*YOUR GOAL*: Answer with the exact lines of the following material from the one containing "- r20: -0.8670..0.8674" through the one containing "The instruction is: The", both end lines included.

*EXERCISE DATA*:

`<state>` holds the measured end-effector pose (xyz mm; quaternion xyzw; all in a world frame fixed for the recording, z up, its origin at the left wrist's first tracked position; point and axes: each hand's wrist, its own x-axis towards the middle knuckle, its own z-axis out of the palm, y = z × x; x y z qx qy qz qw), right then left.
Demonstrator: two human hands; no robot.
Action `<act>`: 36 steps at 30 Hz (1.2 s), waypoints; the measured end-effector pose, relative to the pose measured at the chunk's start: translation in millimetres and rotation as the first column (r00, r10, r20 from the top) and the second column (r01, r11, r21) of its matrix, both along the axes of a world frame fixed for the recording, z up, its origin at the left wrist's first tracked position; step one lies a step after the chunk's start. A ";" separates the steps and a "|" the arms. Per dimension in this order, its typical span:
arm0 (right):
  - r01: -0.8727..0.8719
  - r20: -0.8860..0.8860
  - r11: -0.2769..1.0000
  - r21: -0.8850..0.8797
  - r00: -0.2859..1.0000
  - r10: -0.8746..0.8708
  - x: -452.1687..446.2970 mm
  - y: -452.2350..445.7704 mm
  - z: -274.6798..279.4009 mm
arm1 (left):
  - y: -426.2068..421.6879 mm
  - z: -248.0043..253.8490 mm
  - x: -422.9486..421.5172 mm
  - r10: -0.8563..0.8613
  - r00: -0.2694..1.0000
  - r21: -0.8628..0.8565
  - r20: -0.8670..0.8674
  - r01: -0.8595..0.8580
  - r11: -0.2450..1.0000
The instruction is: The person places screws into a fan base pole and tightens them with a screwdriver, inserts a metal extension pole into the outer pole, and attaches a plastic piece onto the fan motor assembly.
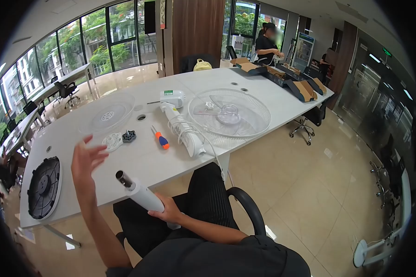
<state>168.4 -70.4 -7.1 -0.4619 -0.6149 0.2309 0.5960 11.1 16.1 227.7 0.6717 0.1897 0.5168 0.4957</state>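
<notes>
Right hand (171,210) clamped on white tubular fan pole (144,197), tilted beside table (97,184); left hand (84,161) apart, fingers spread. Apparent step: pole handling; further handling calls for steady support.

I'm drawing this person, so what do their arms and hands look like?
The left hand and right hand wear no gloves. Both forearms are bare, with no watch showing. Black sleeves cover higher up. Rings are too small to tell.
</notes>
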 end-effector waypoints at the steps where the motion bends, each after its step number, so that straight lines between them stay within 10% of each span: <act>1: 0.105 -0.007 0.994 0.008 0.994 -0.105 -5.9 -0.6 1.6 | -3.1 -24.8 -2.6 0.105 0.993 0.002 -0.054 -0.105 0.994; 9: 0.338 0.131 0.940 0.047 0.931 -0.341 -35.8 -5.6 11.4 | -42.9 -107.7 41.8 0.444 0.895 -0.062 0.030 -0.442 0.895; 20: 0.169 0.117 0.981 -0.098 0.980 -0.158 14.4 -2.9 29.8 | -17.9 -110.9 66.0 0.266 0.959 -0.094 0.096 -0.258 0.962; 25: 0.071 0.374 0.997 -0.026 0.926 -0.056 94.8 2.6 90.3 | -1.3 -115.3 73.8 0.233 0.971 -0.160 0.060 -0.221 0.962; 31: 0.578 0.135 0.814 -0.062 0.813 -0.567 262.1 42.4 152.4 | 1.5 -122.3 87.6 0.265 0.957 -0.173 0.114 -0.244 0.954; 36: 0.734 0.558 0.674 -0.085 0.595 -0.578 387.6 124.0 164.4 | 0.2 -133.2 93.4 0.236 0.966 -0.086 0.109 -0.227 0.970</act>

*RESULT OF THE EXERCISE*:
  - r20: -0.8670..0.8674
  - r01: -0.8595..0.8580
  - r11: -0.2450..1.0000
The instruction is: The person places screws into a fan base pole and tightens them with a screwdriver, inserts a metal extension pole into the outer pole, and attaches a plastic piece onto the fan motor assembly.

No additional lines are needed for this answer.